He begins by sidestepping the charge that the rentier is a parasite who consumes, but does not produce. Helen Schlegel believes, like G. E. Moore, that “personal relations are the important thing for ever and ever” (176). Work is thus assigned a purely instrumental value, in providing the comfort and leisure that are required for agreeable personal relations. If one can have the comfort without work, so much the better for “the important thing” in life. The Schlegels' younger brother Tibby is stigmatised, but for emotional rather than physical laziness. As his name suggests, he is a rather epicene young man, who warms the teapot “almost too deftly” (55). He is also a surrogate for Forster himself; as with Rickie in The Longest Journey, the author passes a stern sentence on those whose deficiencies are closest to his own.
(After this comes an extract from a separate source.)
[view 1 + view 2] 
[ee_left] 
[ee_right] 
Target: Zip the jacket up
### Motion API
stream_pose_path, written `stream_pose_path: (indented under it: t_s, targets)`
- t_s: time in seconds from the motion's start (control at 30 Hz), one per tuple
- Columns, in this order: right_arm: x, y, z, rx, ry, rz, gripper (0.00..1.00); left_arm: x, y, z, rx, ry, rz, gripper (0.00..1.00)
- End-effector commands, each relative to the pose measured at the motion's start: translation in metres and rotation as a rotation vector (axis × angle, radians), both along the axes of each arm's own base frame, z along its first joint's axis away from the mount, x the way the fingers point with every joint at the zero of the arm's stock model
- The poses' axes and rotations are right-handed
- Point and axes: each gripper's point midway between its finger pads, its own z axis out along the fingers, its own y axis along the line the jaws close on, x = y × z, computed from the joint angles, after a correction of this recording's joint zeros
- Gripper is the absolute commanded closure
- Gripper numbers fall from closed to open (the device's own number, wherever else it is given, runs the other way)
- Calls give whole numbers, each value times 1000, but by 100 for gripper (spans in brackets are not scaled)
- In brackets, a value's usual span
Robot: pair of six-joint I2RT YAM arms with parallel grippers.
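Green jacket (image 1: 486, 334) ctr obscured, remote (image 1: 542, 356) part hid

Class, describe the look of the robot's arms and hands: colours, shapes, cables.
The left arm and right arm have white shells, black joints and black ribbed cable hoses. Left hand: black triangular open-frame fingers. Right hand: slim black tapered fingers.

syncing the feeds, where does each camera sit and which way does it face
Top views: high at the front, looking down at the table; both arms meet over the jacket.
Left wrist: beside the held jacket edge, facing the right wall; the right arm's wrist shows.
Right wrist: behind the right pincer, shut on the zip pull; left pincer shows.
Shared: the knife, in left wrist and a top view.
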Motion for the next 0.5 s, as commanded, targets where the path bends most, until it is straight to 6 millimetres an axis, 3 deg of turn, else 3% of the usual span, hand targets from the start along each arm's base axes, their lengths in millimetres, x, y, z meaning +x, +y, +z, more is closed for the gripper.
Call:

Tibby's languid existence contrasts with the striving Wilcoxes, but morally he is no better than them:

Unlike Charles [Wilcox], Tibby had money enough; his ancestors had earned it for him, and if he shocked the people in one set of lodgings he had only to move into another. His was the leisure without sympathy—an attitude as fatal as the strenuous: a little cold culture may be raised on it, but no art. His sisters had seen the family danger, and had never forgotten to discount the gold islets that raised them from the sea. Tibby gave all the praise to himself, and so despised the struggling and the submerged.

(302)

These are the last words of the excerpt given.